New York, June 2, 2026, 13:09 EDT
Legend Biotech shares jumped over 35% midday Tuesday in New York after the company released early data on a new blood-cancer drug that attempts to generate cancer-fighting immune cells inside patients. The stock was last at $34.48, close to its session peak of $35.33, with trading volume well above normal.
LB2501 is being watched because it’s an “in vivo” CAR-T treatment. CAR-T—chimeric antigen receptor T-cell—typically requires removing immune cells, changing them outside the body, then returning them to fight cancer. Here the work is done inside the patient, or in vivo.
Legend said all six patients in the high-dose arm of its ongoing Phase 1 trial for relapsed or refractory B-cell non-Hodgkin lymphoma responded to LB2501. Five of the six had a complete response, the company said, and none of the patients have relapsed as of the April 1 data cutoff. Median follow-up in this cohort was 2.2 months.
Legend Biotech said it has treated 12 patients so far, split between two dose groups. The company reported no dose-limiting toxicities, no serious adverse events, no deaths, and no cases of ICANS. Cytokine release syndrome showed up in about two-thirds of patients, all Grade 2 or below, according to the company.
Biotech was weak. The iShares Nasdaq Biotechnology ETF traded lower, off about 3% at $164.23. Tuesday’s rally was about a few stocks, not the sector.
Oppenheimer’s Kostas Biliouris said the data showed a “potentially best-in-class profile” for in vivo CAR-T and a “best-in-disease” showing in NHL, according to Reuters. Biliouris added the result makes a Legend acquisition more likely. Reuters
Legend CEO Ying Huang said the results are “an important step in advancing in vivo CAR-T approaches.” Huang said making CAR-T cells inside the patient could “simplify treatment delivery and expand access” for patients who can’t get standard CAR-T. Legend Biotech
Legend Biotech reported new data from ASCO on Monday, saying its LB2102 therapy in solid tumors reached an objective response rate of 28.6% and a disease control rate of 78.6% at higher doses. Objective response rate is the portion of patients whose tumors shrink or go away.

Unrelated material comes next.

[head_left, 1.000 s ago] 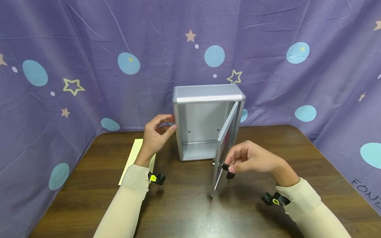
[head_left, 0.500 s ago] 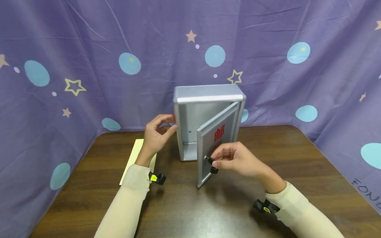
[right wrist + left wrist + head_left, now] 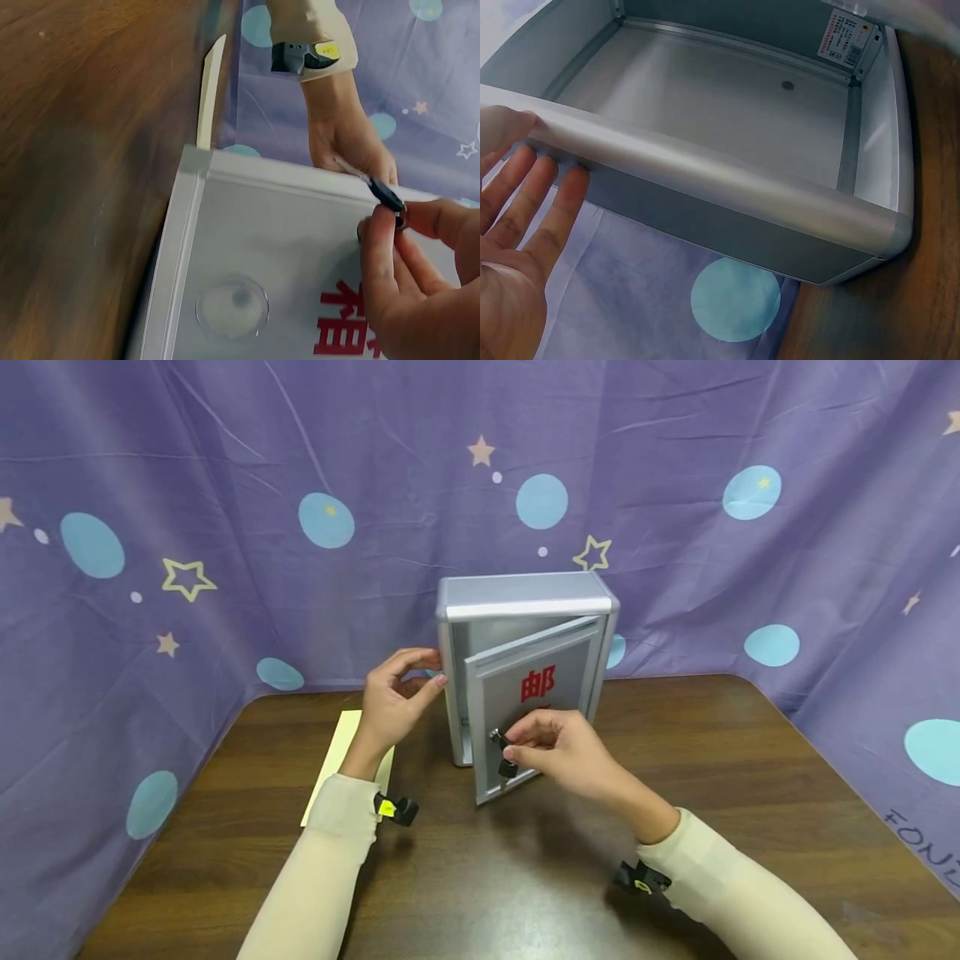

Zhonglin Hao, professor at the University of Kentucky Markey Cancer Center, said choices are still “very limited” and outcomes poor for patients with relapsed or refractory small cell lung cancer or large-cell neuroendocrine carcinoma. Hao said results from LB2102 back more trials of CAR-T for solid tumors. Legend Biotech
Carvykti is still Legend’s main commercial product, the multiple myeloma CAR-T therapy it co-develops and sells with Johnson & Johnson. In May, Legend reported Carvykti net trade sales jumped 62% year over year to roughly $597 million for the first quarter. The drug was available in 18 global markets.
The company is joining a busy cell-therapy space with big potential. Bristol Myers Squibb’s Abecma faces off with Carvykti in multiple myeloma. AstraZeneca moved last year to buy EsoBiotec, an in vivo cell-therapy outfit, in a deal that could hit $1 billion.
Legend (LEGN) got an Outperform rating and a $64 target again from RBC Capital’s Leonid Timashev on Monday. After an investor event, Timashev said “safety and competition will remain overhangs” but RBC is still positive on the core business, writing they “remain buyers.” StreetInsider.com
The move up is based on a small early study. Just six patients gave the clearest sign of efficacy and follow-up didn’t last long. The company said it will share more at the European Hematology Association meeting later this month. Risks common to biotech names remain, including questions on lasting effect, large study safety, regulation, manufacturing, and whether competitors will get ahead.
Carvykti comes with major safety warnings in its FDA label, like cytokine release syndrome, neurological side effects, prolonged cytopenia, and secondary blood cancers. Those risks keep safety a focus as Legend shifts from its established CAR-T business to earlier, more experimental cell therapies.
Legend’s next update comes June 14 in Stockholm, where the company will show LB2501 data at a late-breaking oral session at EHA 2026. The market has already responded. What’s less clear is if the data will stand when more patients are added.